Keep to one stretch of the data below, the lines from the one with "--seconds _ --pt" up to and including the one with "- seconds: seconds", and return that stretch exactly.

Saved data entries
------------------------------------------------------------------------
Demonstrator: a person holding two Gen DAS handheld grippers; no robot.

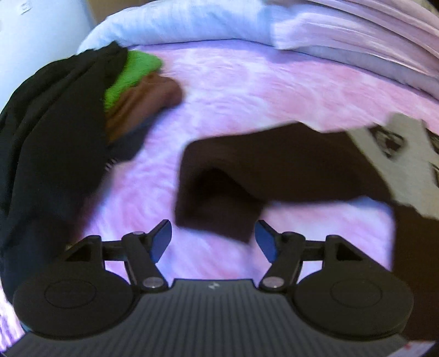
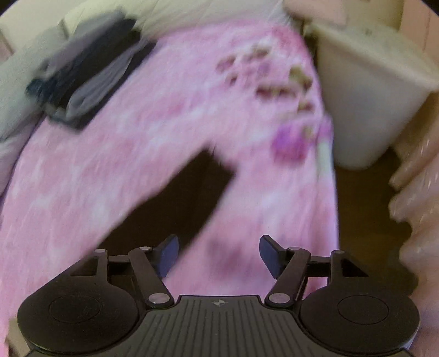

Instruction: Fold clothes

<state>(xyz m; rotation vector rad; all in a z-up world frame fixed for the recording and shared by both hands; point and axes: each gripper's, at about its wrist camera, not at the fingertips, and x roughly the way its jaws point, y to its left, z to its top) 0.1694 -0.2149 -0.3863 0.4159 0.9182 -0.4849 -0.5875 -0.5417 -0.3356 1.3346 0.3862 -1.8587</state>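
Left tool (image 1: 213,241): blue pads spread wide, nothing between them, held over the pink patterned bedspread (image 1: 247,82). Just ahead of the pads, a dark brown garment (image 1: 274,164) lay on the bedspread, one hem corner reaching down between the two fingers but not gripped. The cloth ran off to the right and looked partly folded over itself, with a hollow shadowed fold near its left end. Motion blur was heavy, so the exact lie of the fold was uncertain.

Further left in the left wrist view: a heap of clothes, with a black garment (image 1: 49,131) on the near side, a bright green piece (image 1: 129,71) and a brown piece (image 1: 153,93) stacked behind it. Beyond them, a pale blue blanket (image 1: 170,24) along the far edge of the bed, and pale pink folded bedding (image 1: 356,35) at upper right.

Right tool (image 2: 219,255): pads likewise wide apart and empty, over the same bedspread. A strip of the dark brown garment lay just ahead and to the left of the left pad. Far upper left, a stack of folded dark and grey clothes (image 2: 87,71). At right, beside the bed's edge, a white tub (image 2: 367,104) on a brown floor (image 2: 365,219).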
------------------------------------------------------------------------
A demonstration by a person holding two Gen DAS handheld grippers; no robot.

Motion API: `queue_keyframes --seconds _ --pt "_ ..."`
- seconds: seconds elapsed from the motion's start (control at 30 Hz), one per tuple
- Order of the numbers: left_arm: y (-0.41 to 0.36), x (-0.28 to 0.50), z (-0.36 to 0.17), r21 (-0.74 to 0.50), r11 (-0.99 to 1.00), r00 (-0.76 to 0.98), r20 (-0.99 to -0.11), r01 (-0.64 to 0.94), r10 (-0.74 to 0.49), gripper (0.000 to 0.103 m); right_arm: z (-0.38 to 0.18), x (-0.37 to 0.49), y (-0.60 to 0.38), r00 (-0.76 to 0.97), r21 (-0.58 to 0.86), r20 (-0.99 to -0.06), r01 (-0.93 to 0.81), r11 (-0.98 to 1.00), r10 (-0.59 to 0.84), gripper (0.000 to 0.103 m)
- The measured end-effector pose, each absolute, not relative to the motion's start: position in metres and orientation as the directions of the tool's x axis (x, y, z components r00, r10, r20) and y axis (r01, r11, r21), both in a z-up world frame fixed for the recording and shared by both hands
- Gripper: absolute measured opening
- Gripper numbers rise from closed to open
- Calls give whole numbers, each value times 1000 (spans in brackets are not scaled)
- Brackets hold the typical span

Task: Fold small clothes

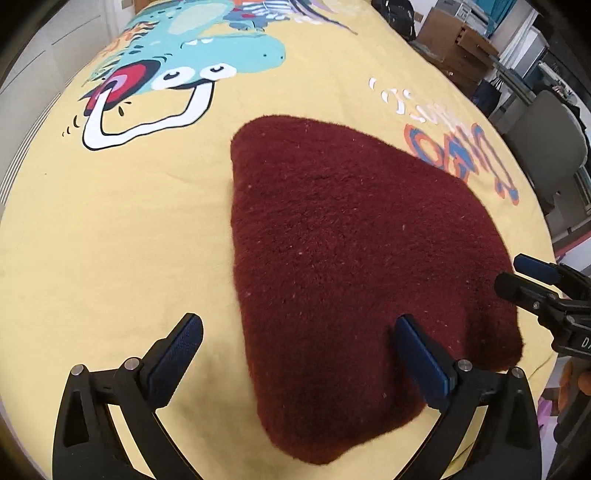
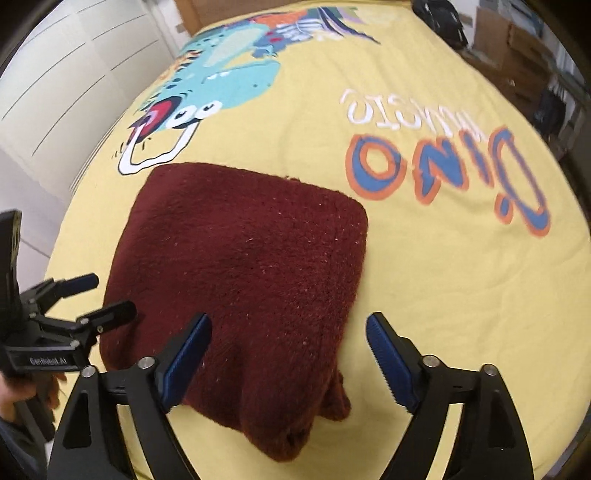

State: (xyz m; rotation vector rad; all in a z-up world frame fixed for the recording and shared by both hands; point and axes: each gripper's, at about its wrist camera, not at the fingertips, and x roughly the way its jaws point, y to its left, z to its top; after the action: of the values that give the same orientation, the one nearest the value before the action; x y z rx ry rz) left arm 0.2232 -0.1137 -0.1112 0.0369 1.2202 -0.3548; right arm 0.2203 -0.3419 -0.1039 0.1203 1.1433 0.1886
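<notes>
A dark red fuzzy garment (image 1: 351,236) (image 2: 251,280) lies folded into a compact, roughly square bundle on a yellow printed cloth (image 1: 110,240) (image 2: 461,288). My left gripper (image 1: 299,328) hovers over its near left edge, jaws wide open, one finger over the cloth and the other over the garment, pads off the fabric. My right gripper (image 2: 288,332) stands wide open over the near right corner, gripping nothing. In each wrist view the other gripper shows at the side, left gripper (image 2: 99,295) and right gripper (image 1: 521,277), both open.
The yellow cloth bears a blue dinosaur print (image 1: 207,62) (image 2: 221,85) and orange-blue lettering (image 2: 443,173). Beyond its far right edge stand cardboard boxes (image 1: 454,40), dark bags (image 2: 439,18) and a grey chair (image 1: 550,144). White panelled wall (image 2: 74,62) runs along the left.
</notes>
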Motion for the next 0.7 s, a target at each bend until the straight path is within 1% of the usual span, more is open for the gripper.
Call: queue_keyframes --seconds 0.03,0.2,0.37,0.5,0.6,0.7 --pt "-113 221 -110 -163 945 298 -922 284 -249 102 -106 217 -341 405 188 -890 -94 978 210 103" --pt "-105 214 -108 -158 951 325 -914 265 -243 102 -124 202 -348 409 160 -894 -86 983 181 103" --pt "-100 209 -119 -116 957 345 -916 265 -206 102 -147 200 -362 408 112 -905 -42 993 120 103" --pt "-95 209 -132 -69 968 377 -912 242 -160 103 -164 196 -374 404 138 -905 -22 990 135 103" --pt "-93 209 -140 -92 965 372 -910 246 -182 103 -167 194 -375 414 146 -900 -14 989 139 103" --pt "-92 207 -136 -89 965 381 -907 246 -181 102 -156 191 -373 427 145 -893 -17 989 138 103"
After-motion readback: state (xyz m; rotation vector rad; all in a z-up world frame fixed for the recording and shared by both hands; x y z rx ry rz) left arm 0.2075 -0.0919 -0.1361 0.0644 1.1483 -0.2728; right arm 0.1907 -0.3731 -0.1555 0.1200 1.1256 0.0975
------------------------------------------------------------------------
> _EXERCISE SOLUTION_
Motion API: `queue_keyframes --seconds _ --pt "_ ..."`
- seconds: seconds elapsed from the motion's start (control at 30 Hz), one per tuple

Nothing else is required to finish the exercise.